He Tianyu, Wei Mingyi, Wang Ruicong, Wang Renzhi, Du Shiwei, Cai Siqi, Tao Wei, Li Haizhou
School of Data Science, Shenzhen Research Institute of Big Data, The Chinese University of Hong Kong, Shenzhen, Guangdong, 518172, P. R. China.
Department of Neurosurgery, South China Hospital, Medical School, Shenzhen University, Shenzhen, 518116, P. R. China.
Sci Data. 2025 Apr 19;12(1):657. doi: 10.1038/s41597-025-04741-2.
Speech BCIs based on implanted electrodes hold significant promise for enhancing spoken communication through high temporal resolution and invasive neural sensing. Despite the potential, acquiring such data is challenging due to its invasive nature, and publicly available datasets, particularly for tonal languages, are limited. In this study, we introduce VocalMind, a stereotactic electroencephalography (sEEG) dataset focused on Mandarin Chinese, a tonal language. This dataset includes sEEG-speech parallel recordings from three distinct speech modes, namely vocalized speech, mimed speech, and imagined speech, at both word and sentence levels, totaling over one hour of intracranial neural recordings related to speech production. This paper also presents a baseline model as the reference model for future studies, at the same time, ensuring the integrity of the dataset. The diversity of tasks and the substantial data volume provide a valuable resource for developing advanced algorithms for speech decoding, thereby advancing BCI research for spoken communication.
基于植入电极的语音脑机接口在通过高时间分辨率和侵入性神经传感增强口语交流方面具有巨大潜力。
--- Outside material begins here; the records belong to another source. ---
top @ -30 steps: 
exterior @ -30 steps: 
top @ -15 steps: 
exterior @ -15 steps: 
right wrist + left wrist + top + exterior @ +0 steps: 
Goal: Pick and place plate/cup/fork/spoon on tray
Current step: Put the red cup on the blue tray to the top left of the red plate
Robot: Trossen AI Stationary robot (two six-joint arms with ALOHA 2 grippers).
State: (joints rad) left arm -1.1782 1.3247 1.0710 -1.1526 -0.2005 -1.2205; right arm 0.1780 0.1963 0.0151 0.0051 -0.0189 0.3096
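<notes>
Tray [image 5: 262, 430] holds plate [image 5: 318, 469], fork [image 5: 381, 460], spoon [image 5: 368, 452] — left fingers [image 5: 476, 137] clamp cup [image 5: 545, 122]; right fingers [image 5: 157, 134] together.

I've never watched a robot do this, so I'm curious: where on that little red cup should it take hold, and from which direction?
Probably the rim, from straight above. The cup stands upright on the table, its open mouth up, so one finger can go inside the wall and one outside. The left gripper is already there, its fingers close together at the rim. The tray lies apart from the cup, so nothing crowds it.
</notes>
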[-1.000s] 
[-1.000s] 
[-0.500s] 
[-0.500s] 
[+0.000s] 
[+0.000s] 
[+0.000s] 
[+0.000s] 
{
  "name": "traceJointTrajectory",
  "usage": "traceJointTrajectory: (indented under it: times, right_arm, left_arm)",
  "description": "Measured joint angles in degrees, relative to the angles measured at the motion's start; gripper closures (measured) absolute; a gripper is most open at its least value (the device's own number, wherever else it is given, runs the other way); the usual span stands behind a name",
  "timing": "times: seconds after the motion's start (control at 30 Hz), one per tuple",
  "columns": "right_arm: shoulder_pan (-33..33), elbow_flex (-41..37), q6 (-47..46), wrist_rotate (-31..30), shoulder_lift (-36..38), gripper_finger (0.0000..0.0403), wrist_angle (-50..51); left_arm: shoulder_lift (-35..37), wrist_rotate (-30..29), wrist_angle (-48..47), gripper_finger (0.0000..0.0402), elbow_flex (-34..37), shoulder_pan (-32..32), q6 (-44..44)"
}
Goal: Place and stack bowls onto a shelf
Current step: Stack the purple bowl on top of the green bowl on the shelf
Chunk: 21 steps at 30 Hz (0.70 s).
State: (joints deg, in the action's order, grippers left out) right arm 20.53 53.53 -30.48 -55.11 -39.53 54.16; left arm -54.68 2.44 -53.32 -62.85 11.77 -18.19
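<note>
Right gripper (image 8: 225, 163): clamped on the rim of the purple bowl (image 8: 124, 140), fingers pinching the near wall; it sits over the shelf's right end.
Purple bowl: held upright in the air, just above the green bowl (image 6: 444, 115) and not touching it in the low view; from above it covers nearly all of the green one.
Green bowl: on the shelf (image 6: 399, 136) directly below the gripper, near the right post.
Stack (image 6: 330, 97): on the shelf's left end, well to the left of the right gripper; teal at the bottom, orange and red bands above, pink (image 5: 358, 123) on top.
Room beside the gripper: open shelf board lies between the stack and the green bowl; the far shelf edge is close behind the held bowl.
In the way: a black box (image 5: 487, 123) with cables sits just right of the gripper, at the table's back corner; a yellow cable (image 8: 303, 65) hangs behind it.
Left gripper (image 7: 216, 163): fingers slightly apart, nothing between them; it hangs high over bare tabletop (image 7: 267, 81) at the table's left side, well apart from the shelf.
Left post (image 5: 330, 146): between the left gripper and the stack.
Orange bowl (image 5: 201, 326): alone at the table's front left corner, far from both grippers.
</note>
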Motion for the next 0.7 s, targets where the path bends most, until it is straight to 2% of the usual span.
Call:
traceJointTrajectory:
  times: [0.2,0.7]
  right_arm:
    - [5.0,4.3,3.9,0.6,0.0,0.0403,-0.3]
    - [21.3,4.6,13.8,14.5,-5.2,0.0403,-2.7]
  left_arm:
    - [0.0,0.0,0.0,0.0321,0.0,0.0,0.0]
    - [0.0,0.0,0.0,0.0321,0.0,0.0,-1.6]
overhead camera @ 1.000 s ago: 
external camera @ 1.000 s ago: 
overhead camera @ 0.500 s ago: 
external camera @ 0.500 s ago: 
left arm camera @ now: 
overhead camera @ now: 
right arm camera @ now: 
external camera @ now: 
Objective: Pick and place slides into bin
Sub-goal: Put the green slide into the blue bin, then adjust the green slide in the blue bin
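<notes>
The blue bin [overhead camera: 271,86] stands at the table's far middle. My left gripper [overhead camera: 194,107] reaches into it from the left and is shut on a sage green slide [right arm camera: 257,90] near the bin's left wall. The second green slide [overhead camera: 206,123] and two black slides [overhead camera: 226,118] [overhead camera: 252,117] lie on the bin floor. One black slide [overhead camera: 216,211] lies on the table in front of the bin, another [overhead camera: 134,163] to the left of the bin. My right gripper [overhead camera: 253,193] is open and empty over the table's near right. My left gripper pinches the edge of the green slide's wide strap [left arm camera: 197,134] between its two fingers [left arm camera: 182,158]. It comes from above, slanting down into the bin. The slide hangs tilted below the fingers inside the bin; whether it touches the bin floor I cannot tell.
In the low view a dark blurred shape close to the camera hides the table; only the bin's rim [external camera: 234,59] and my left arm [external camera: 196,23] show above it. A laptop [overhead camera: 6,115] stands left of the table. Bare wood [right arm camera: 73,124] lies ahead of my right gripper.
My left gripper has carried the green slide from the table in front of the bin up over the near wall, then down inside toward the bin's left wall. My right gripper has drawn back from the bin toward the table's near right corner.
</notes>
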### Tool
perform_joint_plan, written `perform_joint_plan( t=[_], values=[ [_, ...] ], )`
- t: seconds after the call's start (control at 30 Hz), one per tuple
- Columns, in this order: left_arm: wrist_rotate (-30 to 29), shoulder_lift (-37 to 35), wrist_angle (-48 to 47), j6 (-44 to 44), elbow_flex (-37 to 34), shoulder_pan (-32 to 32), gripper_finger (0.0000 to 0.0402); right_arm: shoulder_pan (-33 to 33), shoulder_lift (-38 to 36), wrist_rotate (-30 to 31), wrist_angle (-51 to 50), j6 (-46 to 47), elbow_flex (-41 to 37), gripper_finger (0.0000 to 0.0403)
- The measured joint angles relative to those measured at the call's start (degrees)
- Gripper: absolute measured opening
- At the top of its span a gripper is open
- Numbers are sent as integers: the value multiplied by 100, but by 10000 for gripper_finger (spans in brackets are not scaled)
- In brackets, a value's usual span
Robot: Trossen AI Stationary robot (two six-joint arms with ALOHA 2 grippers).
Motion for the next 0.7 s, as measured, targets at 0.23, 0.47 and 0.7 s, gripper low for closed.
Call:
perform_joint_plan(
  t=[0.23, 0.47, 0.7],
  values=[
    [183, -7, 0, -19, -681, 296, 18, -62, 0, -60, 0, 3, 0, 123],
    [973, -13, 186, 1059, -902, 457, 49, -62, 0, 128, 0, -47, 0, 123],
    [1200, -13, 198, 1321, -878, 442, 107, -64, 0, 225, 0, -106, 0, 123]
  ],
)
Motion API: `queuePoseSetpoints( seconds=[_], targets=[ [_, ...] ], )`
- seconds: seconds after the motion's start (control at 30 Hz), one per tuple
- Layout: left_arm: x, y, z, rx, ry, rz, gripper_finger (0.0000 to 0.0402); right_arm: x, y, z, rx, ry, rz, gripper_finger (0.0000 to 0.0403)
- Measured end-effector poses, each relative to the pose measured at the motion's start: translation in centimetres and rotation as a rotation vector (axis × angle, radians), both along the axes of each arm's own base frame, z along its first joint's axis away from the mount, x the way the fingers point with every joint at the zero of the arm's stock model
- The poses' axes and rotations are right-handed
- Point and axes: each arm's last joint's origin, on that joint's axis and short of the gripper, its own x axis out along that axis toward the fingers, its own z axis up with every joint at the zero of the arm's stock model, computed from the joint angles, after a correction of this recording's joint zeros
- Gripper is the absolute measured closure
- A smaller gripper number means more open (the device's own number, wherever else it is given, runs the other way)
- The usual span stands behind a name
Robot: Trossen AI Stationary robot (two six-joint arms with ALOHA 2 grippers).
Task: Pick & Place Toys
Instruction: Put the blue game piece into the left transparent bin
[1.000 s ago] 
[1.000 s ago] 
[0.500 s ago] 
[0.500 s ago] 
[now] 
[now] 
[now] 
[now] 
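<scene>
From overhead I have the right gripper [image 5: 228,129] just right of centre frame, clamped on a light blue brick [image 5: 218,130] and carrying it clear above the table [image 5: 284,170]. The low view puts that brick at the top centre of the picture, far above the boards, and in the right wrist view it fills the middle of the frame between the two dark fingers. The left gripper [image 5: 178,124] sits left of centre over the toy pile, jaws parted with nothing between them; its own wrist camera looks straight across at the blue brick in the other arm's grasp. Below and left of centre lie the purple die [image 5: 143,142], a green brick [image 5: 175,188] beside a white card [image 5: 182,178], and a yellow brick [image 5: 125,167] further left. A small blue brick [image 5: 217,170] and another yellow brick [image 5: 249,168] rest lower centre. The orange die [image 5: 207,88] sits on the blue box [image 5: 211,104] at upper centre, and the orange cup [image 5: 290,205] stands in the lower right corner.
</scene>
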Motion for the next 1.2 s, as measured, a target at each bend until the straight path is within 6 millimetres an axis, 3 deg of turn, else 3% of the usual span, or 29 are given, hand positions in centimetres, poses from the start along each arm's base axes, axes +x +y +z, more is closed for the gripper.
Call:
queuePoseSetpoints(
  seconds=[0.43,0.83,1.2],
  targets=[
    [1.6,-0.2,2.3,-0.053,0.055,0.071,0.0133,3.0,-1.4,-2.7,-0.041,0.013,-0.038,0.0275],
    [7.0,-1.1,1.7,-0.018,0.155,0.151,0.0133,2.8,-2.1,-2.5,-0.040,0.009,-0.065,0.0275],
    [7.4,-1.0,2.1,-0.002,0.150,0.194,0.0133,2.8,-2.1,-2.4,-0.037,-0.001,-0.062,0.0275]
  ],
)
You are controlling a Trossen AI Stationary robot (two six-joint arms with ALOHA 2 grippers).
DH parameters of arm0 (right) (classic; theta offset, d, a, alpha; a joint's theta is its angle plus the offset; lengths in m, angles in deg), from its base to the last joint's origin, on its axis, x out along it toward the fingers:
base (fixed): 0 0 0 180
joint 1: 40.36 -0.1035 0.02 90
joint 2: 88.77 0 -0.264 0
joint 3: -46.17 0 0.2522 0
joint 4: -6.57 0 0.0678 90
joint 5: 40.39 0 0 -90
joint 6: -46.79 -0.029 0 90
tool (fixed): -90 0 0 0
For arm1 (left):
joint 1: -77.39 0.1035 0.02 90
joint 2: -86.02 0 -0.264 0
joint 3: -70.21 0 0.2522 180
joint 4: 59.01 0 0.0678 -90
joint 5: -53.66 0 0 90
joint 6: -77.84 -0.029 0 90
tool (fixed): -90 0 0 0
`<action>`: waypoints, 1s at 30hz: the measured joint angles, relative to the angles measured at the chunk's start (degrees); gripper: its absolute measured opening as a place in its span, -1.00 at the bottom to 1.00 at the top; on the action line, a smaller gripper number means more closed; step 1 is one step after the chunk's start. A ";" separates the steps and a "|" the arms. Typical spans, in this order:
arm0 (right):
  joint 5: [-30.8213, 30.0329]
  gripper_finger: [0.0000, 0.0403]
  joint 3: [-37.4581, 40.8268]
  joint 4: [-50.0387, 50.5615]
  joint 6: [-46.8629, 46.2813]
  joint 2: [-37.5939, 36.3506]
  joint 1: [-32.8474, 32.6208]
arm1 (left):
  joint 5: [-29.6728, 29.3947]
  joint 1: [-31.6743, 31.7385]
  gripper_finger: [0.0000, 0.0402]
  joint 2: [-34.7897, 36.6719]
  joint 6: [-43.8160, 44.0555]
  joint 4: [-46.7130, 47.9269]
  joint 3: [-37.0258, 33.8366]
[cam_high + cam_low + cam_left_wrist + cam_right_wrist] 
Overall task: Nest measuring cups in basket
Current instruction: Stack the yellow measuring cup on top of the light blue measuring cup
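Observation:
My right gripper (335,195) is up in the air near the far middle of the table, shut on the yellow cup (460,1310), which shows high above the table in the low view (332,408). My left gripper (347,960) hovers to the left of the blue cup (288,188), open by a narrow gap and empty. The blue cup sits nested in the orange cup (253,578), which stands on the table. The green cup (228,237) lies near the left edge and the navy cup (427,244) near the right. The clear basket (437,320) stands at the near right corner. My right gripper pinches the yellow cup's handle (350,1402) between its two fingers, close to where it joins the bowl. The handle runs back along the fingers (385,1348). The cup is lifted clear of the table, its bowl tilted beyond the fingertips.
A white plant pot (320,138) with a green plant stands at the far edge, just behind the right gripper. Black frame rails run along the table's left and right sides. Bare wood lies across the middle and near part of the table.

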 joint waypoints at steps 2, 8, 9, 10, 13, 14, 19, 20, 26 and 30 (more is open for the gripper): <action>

尽管有这种潜力,但由于其侵入性,获取此类数据具有挑战性,并且公开可用的数据集,特别是针对声调语言的数据集非常有限。在本研究中,我们引入了VocalMind,这是一个专注于汉语(一种声调语言)的立体定向脑电图(sEEG)数据集。该数据集包括来自三种不同语音模式(即发声语音、哑剧语音和想象语音)在单词和句子层面的sEEG-语音并行记录,总计超过一小时与语音产生相关的颅内神经记录。本文还提出了一个基线模型作为未来研究的参考模型,同时确保数据集的完整性。任务的多样性和大量的数据量为开发用于语音解码的先进算法提供了宝贵资源,从而推动用于口语交流的脑机接口研究。